In your answer, print every record exactly as it is written.

Items listed in a dataset
──────

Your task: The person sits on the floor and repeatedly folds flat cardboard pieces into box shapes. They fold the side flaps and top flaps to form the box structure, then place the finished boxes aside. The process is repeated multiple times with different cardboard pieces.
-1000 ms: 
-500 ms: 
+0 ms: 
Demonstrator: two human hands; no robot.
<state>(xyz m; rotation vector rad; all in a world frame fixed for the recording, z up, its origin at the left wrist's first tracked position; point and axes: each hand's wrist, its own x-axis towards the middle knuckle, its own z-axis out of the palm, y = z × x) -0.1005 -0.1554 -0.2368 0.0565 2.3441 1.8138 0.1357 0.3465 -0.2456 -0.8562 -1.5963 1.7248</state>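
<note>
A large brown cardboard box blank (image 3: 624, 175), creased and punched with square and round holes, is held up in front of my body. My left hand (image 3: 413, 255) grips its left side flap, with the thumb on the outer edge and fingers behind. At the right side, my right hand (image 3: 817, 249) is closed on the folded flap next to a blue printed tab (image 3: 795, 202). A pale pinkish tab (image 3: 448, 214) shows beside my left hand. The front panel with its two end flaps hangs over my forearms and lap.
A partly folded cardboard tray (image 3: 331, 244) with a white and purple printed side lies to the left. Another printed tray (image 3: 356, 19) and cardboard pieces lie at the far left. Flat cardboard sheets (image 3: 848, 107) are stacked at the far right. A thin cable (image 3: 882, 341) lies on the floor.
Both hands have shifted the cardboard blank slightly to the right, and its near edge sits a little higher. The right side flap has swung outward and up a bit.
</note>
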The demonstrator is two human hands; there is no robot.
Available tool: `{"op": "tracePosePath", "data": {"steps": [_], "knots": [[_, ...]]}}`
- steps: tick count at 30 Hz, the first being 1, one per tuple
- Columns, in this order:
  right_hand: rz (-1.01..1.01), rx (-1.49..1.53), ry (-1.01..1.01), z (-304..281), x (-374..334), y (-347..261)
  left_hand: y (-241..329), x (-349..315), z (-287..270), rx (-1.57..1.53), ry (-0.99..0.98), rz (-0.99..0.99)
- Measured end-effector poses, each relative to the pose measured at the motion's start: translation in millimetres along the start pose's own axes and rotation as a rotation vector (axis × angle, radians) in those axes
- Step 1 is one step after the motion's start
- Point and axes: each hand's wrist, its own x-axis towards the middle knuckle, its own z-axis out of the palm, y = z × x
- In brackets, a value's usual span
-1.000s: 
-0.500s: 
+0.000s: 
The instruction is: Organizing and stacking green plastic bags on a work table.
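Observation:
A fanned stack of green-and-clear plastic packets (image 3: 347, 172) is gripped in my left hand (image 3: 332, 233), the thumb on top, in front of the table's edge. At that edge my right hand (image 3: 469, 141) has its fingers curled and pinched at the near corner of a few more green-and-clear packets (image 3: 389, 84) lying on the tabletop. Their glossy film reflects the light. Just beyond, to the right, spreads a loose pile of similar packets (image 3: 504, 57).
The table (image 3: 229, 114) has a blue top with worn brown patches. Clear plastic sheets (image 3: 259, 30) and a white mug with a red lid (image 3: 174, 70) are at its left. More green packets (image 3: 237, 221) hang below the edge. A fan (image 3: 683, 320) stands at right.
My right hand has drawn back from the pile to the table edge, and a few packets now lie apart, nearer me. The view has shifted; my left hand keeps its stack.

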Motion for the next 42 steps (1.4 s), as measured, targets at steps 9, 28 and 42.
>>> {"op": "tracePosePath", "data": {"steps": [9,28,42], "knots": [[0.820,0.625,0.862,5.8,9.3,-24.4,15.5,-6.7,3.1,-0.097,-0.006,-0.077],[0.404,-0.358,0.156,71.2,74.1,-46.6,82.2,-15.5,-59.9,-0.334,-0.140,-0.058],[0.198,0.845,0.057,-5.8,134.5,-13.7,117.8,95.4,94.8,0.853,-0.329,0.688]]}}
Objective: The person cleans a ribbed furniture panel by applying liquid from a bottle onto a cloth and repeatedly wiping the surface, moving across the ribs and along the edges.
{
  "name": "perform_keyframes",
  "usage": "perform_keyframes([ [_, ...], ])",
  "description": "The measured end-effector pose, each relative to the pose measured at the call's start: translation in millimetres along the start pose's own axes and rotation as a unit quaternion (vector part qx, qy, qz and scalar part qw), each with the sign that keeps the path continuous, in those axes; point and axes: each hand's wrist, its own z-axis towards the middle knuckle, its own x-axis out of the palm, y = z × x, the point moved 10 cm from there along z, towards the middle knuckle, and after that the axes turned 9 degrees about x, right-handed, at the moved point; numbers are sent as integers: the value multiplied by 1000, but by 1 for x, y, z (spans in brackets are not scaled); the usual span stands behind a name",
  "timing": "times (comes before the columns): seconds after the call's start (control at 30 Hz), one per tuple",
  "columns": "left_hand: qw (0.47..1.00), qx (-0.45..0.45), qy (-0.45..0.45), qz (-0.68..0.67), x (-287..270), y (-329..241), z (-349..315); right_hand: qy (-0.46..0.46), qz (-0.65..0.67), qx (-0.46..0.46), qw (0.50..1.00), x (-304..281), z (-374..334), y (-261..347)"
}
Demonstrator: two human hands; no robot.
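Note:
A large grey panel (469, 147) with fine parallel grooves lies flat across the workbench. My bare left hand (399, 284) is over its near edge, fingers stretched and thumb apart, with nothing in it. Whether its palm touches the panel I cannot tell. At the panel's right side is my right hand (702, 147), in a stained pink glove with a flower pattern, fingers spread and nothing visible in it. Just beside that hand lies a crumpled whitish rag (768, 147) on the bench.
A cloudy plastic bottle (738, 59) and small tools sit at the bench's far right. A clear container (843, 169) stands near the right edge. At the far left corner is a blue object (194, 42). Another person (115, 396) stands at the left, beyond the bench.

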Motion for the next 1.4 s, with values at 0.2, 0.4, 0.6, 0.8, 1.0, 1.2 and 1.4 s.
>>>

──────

- EXPECTED ANSWER:
Your task: The person sits on the floor and repeatedly folds flat cardboard pieces into box shapes. They fold the side flaps and top flaps to form the box structure, then place the finished boxes aside. The process is repeated multiple times with different cardboard pieces.
-1000 ms: 
-500 ms: 
+0 ms: 
Demonstrator: two human hands; no robot.
<state>(xyz m; rotation vector rad; all in a world frame fixed for the recording, z up, its origin at the left wrist's first tracked position; point and axes: each hand's wrist, its own x-axis towards the middle knuckle, its own z-axis out of the palm, y = z × x) -0.1005 -0.1554 -0.2368 0.0565 2.3441 1.8138 0.1357 0.3465 -0.2456 -0.8562 -1.5963 1.7248</state>
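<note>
A large brown cardboard box blank (image 3: 624, 175), creased and punched with square and round holes, is held up in front of my body. My left hand (image 3: 413, 255) grips its left side flap, with the thumb on the outer edge and fingers behind. At the right side, my right hand (image 3: 817, 249) is closed on the folded flap next to a blue printed tab (image 3: 795, 202). A pale pinkish tab (image 3: 448, 214) shows beside my left hand. The front panel with its two end flaps hangs over my forearms and lap.
A partly folded cardboard tray (image 3: 331, 244) with a white and purple printed side lies to the left. Another printed tray (image 3: 356, 19) and cardboard pieces lie at the far left. Flat cardboard sheets (image 3: 848, 107) are stacked at the far right. A thin cable (image 3: 882, 341) lies on the floor.
Both hands have shifted the cardboard blank slightly to the right, and its near edge sits a little higher. The right side flap has swung outward and up a bit.
</note>
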The demonstrator is two human hands; there is no robot.
Available tool: `{"op": "tracePosePath", "data": {"steps": [_], "knots": [[_, ...]]}}`
- steps: tick count at 30 Hz, the first being 1, one per tuple
- Columns, in this order:
  right_hand: rz (-1.01..1.01), rx (-1.49..1.53), ry (-1.01..1.01), z (-304..281), x (-374..334), y (-347..261)
  left_hand: y (-241..329), x (-349..315), z (-287..270), rx (-1.57..1.53), ry (-0.99..0.98), rz (-0.99..0.99)
- Measured end-effector poses, each relative to the pose measured at the motion's start: translation in millimetres along the start pose's own axes and rotation as a rotation vector (axis × angle, radians) in those axes
- Step 1 is one step after the motion's start
- Point and axes: each hand's wrist, its own x-axis towards the middle knuckle, its own z-axis out of the palm, y = z × x
- In brackets, a value's usual span
-1.000s: 
-0.500s: 
+0.000s: 
The instruction is: Organizing and stacking green plastic bags on a work table.
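Observation:
A fanned stack of green-and-clear plastic packets (image 3: 347, 172) is gripped in my left hand (image 3: 332, 233), the thumb on top, in front of the table's edge. At that edge my right hand (image 3: 469, 141) has its fingers curled and pinched at the near corner of a few more green-and-clear packets (image 3: 389, 84) lying on the tabletop. Their glossy film reflects the light. Just beyond, to the right, spreads a loose pile of similar packets (image 3: 504, 57).
The table (image 3: 229, 114) has a blue top with worn brown patches. Clear plastic sheets (image 3: 259, 30) and a white mug with a red lid (image 3: 174, 70) are at its left. More green packets (image 3: 237, 221) hang below the edge. A fan (image 3: 683, 320) stands at right.
My right hand has drawn back from the pile to the table edge, and a few packets now lie apart, nearer me. The view has shifted; my left hand keeps its stack.
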
Motion for the next 42 steps (1.4 s), as measured, targets at steps 9, 28 and 42.
>>> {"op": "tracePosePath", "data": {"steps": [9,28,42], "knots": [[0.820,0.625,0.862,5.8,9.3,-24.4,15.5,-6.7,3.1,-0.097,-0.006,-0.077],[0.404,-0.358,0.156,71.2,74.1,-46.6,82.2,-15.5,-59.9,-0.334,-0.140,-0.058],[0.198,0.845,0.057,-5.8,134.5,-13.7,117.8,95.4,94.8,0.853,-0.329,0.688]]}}
Objective: The person cleans a ribbed furniture panel by applying liquid from a bottle onto a cloth and repeatedly wiping the surface, moving across the ribs and along the edges.
{
  "name": "perform_keyframes",
  "usage": "perform_keyframes([ [_, ...], ])",
  "description": "The measured end-effector pose, each relative to the pose measured at the call's start: translation in millimetres along the start pose's own axes and rotation as a unit quaternion (vector part qx, qy, qz and scalar part qw), each with the sign that keeps the path continuous, in those axes; point and axes: each hand's wrist, its own z-axis towards the middle knuckle, its own x-axis out of the palm, y = z × x, the point moved 10 cm from there along z, towards the middle knuckle, and after that the axes turned 9 degrees about x, right-handed, at the moved point; numbers are sent as integers: the value multiplied by 1000, but by 1 for x, y, z (spans in brackets are not scaled); the usual span stands behind a name",
  "timing": "times (comes before the columns): seconds after the call's start (control at 30 Hz), one per tuple",
  "columns": "left_hand: qw (0.47..1.00), qx (-0.45..0.45), qy (-0.45..0.45), qz (-0.68..0.67), x (-287..270), y (-329..241), z (-349..315); right_hand: qy (-0.46..0.46), qz (-0.65..0.67), qx (-0.46..0.46), qw (0.50..1.00), x (-304..281), z (-374..334), y (-261..347)"
}
Demonstrator: two human hands; no robot.
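Note:
A large grey panel (469, 147) with fine parallel grooves lies flat across the workbench. My bare left hand (399, 284) is over its near edge, fingers stretched and thumb apart, with nothing in it. Whether its palm touches the panel I cannot tell. At the panel's right side is my right hand (702, 147), in a stained pink glove with a flower pattern, fingers spread and nothing visible in it. Just beside that hand lies a crumpled whitish rag (768, 147) on the bench.
A cloudy plastic bottle (738, 59) and small tools sit at the bench's far right. A clear container (843, 169) stands near the right edge. At the far left corner is a blue object (194, 42). Another person (115, 396) stands at the left, beyond the bench.
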
Motion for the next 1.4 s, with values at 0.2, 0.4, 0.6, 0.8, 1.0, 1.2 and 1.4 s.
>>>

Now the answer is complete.